One of the things I really cannot stand is hypocrisy. I mean there are many other things, like injustice, being unreasonable, arrogance, backstabbing, people who try to squeeze onto the MRT when others are trying to get out... But hypocrisy really just irks me. I really hate it when people can say one thing, and then 5 minutes later, do something that contradicts what they just said. Like when they say one thing in order to please someone, and then after that guy leaves and another guy comes, you tell him the exact opposite, just to stay in their good books.
And you know what's the worst thing about it, why I hate it so much? It's cos I'm guilty of it too. Bummer...
Anyway, on to brighter things, today is more or less the start of my clearing leave period. I'm in an ORD mood, and this time it's real, not like that time last December when I had to clear some of my excess leave.

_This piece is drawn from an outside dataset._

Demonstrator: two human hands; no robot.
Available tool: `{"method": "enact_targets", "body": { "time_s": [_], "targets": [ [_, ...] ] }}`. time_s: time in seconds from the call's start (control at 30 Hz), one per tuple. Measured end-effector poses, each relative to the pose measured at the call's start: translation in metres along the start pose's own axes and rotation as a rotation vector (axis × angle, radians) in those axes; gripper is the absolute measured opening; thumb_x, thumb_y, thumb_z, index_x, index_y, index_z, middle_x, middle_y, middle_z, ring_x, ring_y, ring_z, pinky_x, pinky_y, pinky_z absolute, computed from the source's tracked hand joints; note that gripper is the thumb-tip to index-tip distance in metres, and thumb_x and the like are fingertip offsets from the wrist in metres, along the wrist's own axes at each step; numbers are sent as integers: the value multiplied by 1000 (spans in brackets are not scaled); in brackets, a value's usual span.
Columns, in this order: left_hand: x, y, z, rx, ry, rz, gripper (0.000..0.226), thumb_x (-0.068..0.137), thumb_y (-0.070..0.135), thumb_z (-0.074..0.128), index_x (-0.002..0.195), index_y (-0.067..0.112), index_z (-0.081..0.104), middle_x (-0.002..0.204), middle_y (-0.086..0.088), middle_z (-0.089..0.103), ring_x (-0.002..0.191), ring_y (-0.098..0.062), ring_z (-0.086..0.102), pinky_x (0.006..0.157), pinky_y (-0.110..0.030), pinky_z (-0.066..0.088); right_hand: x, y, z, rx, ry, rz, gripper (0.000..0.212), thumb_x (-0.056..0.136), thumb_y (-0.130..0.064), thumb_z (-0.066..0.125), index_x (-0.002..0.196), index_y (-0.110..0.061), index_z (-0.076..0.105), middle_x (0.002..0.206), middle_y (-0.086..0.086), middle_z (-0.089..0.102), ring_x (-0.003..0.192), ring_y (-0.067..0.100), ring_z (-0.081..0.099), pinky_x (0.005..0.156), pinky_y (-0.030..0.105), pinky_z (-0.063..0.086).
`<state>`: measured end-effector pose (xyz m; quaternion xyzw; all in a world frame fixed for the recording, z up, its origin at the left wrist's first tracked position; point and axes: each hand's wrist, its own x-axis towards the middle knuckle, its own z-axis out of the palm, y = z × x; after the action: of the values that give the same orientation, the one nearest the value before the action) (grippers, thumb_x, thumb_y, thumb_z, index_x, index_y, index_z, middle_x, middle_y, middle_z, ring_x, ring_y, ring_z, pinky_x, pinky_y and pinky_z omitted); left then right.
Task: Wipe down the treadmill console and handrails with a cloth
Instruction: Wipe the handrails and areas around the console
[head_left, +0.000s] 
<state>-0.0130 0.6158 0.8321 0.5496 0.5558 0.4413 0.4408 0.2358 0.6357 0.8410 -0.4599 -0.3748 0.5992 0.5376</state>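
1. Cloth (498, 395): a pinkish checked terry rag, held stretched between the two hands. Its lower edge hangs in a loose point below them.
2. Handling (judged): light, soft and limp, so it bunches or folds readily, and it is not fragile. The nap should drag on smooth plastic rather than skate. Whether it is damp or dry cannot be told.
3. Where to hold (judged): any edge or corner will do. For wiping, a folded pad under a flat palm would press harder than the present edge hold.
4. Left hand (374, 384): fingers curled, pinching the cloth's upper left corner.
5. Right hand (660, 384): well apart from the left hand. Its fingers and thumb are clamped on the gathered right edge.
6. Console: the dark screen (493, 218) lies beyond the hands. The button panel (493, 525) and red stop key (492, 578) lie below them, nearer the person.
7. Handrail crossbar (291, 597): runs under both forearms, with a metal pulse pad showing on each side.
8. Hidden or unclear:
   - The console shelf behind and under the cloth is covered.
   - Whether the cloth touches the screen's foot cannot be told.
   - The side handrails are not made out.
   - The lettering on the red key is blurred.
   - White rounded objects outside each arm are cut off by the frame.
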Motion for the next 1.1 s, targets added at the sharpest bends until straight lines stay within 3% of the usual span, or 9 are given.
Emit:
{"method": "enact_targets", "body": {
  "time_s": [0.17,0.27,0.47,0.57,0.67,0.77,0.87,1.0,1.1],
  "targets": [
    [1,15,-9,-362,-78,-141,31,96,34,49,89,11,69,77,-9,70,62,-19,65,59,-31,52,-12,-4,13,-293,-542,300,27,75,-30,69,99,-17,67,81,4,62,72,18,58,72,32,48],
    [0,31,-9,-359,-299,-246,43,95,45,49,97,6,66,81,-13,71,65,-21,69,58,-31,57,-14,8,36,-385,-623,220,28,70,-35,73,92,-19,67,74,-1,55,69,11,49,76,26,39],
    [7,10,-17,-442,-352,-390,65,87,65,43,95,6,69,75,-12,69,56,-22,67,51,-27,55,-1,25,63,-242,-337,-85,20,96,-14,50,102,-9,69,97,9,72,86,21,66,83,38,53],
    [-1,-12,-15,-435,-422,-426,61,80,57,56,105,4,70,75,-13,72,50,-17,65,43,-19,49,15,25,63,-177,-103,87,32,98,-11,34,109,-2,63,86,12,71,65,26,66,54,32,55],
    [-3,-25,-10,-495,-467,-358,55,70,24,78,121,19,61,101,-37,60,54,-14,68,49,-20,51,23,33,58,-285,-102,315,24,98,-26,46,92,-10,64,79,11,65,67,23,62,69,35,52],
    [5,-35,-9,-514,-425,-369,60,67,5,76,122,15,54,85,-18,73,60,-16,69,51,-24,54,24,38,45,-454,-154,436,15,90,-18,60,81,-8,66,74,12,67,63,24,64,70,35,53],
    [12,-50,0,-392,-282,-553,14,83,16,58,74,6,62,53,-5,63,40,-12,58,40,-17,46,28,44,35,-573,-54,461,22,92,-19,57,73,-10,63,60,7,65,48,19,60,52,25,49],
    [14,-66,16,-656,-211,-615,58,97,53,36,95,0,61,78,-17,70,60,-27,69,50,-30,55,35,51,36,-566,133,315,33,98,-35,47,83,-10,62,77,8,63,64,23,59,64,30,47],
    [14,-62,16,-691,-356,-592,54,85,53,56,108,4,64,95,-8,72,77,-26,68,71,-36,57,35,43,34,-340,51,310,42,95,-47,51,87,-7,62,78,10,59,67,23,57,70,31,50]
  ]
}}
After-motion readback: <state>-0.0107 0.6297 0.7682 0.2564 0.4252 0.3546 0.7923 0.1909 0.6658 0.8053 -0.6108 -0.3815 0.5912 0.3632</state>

Another thing that struck me, was when I was in the bus on the way home, near Cactus Road. I had a half day off today, and I was thinking how great it was to be able to escape from the drudgery that was life in the military, when I saw a military 5 tonner coming down on the opposite side of the road. I saw a flash of yellow on the side of the cab door, and in just the split second it took for the tonner and the bus to pass, I registered the ITC logo emblazoned on the door, and I managed to identify the driver as LCP Rashad, one of my boys. And it made me realize that although I was certainly not fond of army, I realized that I actually cared alot for the vehicles and men that were put under my command. And although I was kind of elated about having finally gotten away from the SAF, that single near instantaneous scene tempered the euphoria with a burst of reminiscence, of all the 30 odd men in my platoon, of all the support they've given to me... No one can ever feel totally happy when leaving the army. There will always be a part that gets left behind with all the memories.